Had Clarissa once participated in the development of therapeutic drugs? If Riley knew and chose not to say anything, that was one problem. But if she truly didn’t know, then it meant Clarissa had been terrifyingly good at hiding things. And if that was the case, then Clarissa’s role back then might not have been entirely benign.

How the hell was he supposed to ask?

Axel absolutely could not reveal Mr. Victor’s existence.

Just then, Riley emerged from the inner lab, holding a vial filled with translucent reagent.

“Experiment Forty-Nine,” she said quietly. “Begin.”

She walked toward one of the glass enclosures and stared at the sleeping Level Five infected inside for a long moment.

“These were once our comrades,” Riley murmured. A trace of sadness flickered across her face.

She opened the enclosure and stepped inside. The infected stood four to five meters tall; next to it, Riley looked fragile, almost insignificant.

“Experiment begins.”

Riley lifted into the air, pried open the infected’s massive jaw, and forced its mouth wide. Even from several meters away, Axel caught the stench—rotting blood and chemical decay.

She drove the needle straight into the creature’s blackened tongue.
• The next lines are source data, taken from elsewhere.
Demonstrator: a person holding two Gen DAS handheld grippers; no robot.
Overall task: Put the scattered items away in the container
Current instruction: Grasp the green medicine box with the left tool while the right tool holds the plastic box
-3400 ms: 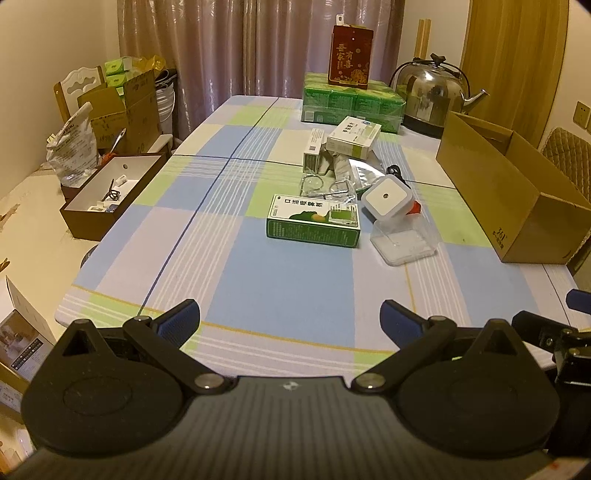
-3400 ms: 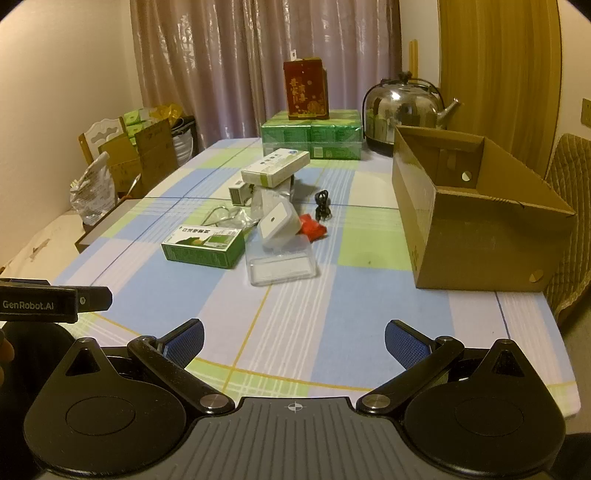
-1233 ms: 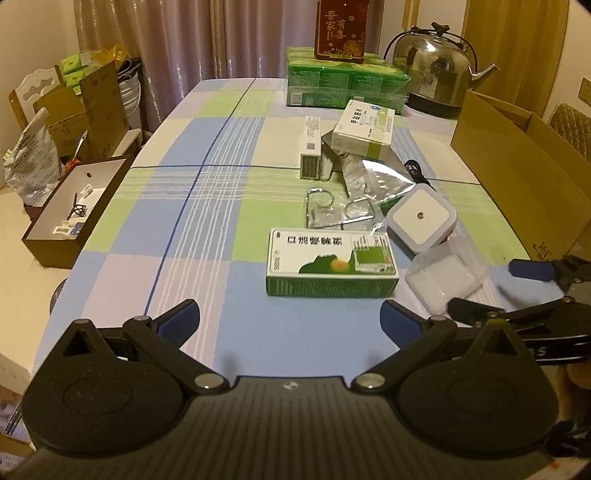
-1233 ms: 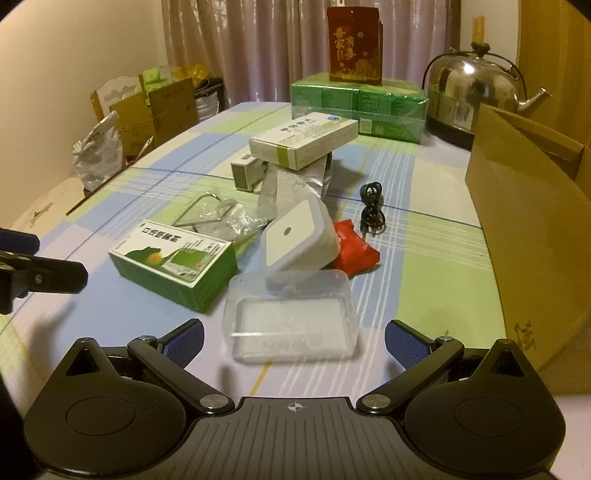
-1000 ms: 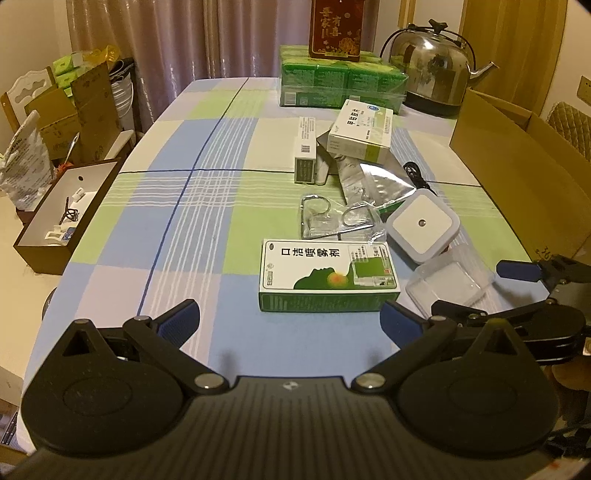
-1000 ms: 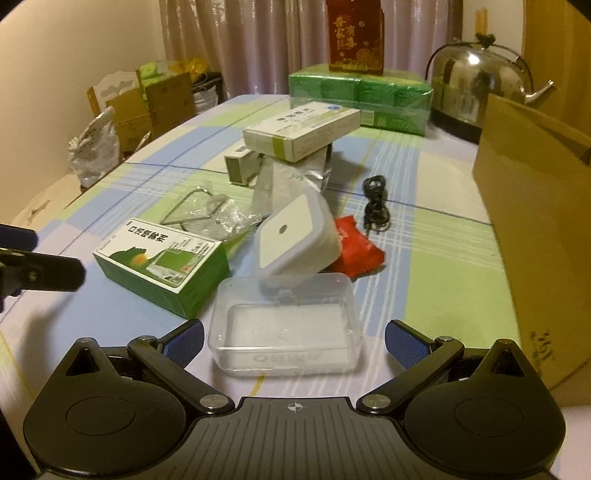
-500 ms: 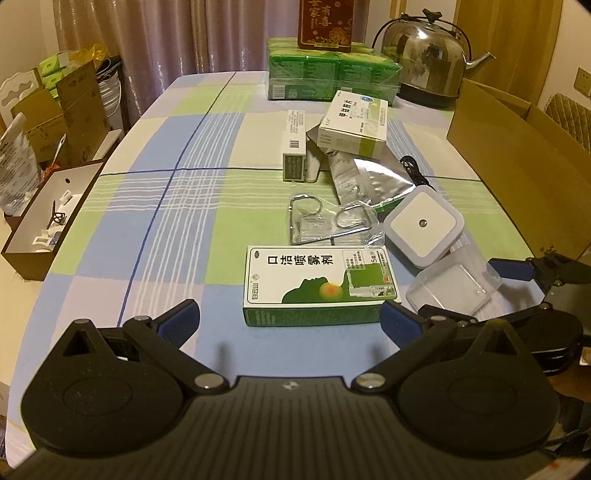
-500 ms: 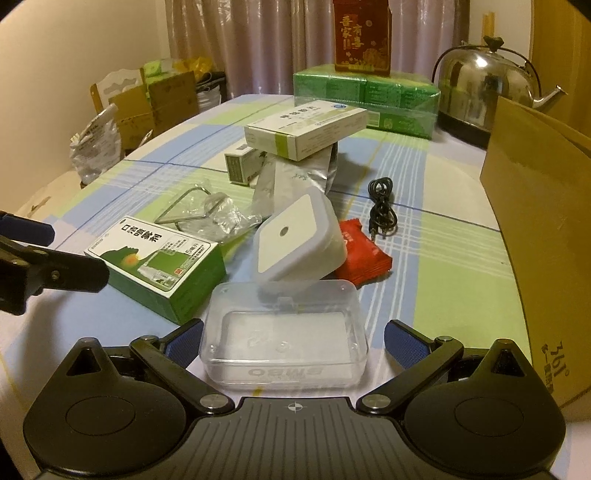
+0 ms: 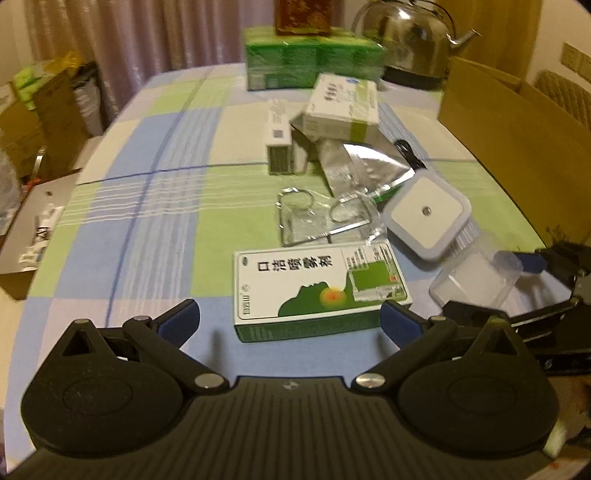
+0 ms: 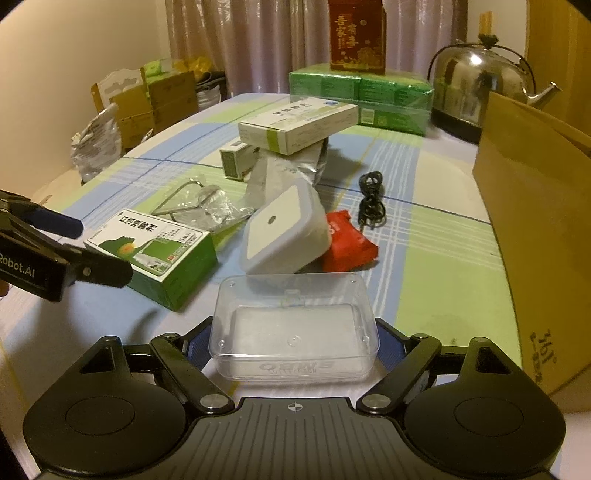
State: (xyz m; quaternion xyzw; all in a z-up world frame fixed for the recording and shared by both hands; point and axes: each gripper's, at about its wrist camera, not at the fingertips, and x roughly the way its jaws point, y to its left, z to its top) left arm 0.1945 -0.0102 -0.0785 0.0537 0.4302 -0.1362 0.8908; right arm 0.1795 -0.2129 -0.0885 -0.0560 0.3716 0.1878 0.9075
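Observation:
A clear plastic case (image 10: 293, 332) lies on the checked tablecloth between the fingers of my right gripper (image 10: 291, 349), whose jaws stand open around it; the case also shows in the left wrist view (image 9: 474, 280). My left gripper (image 9: 288, 321) is open and empty, just short of a green and white medicine box (image 9: 317, 288), seen also in the right wrist view (image 10: 155, 251). Behind lie a white square night light (image 10: 280, 232), a red packet (image 10: 347, 245), a black cable (image 10: 371, 201), a foil pouch (image 9: 354, 168), a clear bag with a wire clip (image 9: 321, 218) and two white boxes (image 9: 341, 105). The open cardboard box (image 10: 535, 206) stands at the right.
At the table's far end stand green tissue packs (image 10: 358, 96), a red carton (image 10: 356, 35) and a steel kettle (image 10: 480, 85). Cardboard boxes and bags (image 10: 147, 99) sit on the floor at the left, with an open brown box (image 9: 33, 229) beside the table.
Both grippers have moved forward over the table. My right gripper's open fingers now stand on either side of the clear case. My left gripper has come close to the green box.

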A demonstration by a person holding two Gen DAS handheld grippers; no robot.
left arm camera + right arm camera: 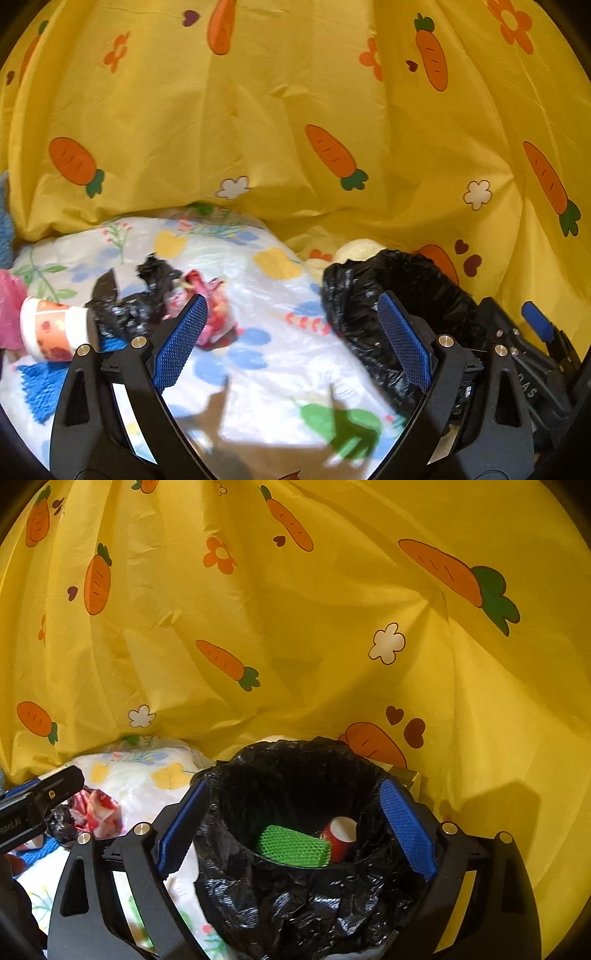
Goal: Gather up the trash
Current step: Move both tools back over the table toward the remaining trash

“What happens next?” Axel asked quietly.

Riley landed lightly and watched the infected with focused anticipation.

A thought flashed through Axel’s mind.

Wasn’t the formula supposed to require a Saint’s body?

Had the Holy Light Organization already captured a Saint—or at least obtained a corpse?

Before he could finish that line of thought, something went wrong.

The infected’s blood-red eyes snapped open.

Its eyeballs twitched violently as a dense, bloody aura erupted from its body.

“ROAR—!”

The creature began thrashing against its restraints. A faint green glow spread from Riley’s hands as she reinforced the sedative’s effects.

Then—

Crack.

The sound was sharp and wrong.

Under Riley’s Force suppression, the infected—which should have stabilized or collapsed—began to break.

Its black scales cracked open one by one. Bones expanded and twisted beneath the surface, jutting outward as if something inside was detonating.

Energy surged violently through its body.

“What…?” Riley froze, staring at the transformation unfolding before her.

“This isn’t normal,” Axel said, gripping the Red Flame Blade. He could feel the infected’s power climbing rapidly. If Riley weren’t a Level Six Awakened, he would have intervened already.

“If the experiment fails,” Riley said slowly, voice tight, “it usually dies. Or it regresses into a half-human state and collapses from exhaustion.” But this—this thing is evolving.

She stared at the creature in disbelief.

The shattered scales didn’t reveal raw flesh. Instead, they spread further, layering over each other, becoming denser, glossier.